§ DESCRIPTION OF THE TASK
Both the line containing "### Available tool" and the line containing "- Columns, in" belong to the span. Output exactly that span from the listing below, and nothing outside it.
------------------------------
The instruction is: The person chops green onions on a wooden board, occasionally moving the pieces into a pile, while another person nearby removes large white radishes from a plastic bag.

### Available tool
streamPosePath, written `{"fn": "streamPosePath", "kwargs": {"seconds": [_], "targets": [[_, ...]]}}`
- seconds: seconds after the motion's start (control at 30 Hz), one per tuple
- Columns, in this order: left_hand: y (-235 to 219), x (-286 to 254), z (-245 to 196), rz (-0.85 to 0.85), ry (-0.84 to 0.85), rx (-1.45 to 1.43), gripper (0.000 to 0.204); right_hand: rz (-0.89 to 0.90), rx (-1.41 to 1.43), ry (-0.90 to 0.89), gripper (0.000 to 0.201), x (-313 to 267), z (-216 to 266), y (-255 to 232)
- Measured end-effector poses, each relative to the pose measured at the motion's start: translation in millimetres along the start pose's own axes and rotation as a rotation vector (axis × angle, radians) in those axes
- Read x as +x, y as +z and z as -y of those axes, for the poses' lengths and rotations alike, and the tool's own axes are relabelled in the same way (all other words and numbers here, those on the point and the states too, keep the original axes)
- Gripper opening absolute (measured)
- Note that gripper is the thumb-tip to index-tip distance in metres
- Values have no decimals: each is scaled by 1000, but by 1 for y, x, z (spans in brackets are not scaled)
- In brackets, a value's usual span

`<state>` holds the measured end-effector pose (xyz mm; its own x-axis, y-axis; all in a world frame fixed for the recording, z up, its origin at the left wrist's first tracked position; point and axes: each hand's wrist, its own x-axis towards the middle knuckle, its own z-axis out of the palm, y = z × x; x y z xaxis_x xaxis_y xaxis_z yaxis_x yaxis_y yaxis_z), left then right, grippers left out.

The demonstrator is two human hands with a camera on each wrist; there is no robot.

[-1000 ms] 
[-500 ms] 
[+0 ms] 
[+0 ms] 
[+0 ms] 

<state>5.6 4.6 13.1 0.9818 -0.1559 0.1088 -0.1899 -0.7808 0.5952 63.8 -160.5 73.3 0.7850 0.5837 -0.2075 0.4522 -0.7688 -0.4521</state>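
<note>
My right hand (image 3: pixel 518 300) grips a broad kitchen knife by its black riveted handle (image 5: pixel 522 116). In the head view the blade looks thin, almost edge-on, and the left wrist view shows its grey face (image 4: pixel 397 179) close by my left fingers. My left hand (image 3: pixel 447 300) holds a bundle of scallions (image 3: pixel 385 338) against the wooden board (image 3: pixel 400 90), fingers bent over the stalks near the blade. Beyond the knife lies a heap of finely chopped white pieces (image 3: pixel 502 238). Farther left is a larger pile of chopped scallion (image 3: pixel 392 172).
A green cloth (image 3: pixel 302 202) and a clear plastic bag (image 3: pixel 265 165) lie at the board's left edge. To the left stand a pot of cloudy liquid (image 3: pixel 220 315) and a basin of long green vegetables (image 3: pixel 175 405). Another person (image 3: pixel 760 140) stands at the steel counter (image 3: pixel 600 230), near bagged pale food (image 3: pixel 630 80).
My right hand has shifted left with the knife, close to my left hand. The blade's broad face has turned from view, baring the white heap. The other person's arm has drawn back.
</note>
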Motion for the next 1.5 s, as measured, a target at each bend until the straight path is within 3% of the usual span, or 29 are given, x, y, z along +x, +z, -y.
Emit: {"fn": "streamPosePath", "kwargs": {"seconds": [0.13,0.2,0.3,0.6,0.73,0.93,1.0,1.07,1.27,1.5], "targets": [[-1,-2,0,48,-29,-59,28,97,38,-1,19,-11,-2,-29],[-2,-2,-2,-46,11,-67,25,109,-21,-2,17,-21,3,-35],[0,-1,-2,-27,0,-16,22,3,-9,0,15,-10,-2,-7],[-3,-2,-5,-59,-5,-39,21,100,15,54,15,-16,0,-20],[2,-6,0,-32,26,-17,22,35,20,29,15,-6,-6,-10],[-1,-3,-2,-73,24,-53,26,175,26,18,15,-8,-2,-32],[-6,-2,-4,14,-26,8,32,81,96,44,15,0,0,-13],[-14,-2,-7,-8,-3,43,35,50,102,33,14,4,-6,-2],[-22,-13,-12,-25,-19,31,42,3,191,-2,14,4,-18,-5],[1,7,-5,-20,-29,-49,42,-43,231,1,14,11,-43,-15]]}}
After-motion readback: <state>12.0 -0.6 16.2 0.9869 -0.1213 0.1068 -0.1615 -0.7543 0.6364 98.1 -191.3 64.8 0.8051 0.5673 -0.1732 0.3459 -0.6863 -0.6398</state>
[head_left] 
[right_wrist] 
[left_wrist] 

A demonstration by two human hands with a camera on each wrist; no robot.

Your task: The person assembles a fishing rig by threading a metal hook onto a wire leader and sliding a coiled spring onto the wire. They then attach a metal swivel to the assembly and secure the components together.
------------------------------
§ REPLY
### Available tool
streamPosePath, written `{"fn": "streamPosePath", "kwargs": {"seconds": [_], "targets": [[_, ...]]}}`
- seconds: seconds after the motion's start (control at 30 Hz), one per tuple
- Columns, in this order: left_hand: y (-235 to 219), x (-286 to 254), z (-245 to 196), rz (-0.85 to 0.85), ry (-0.84 to 0.85), rx (-1.45 to 1.43), gripper (0.000 to 0.204); right_hand: rz (-0.89 to 0.90), rx (-1.41 to 1.43), ry (-0.90 to 0.89), gripper (0.000 to 0.201), x (-313 to 267), z (-216 to 266), y (-255 to 232)

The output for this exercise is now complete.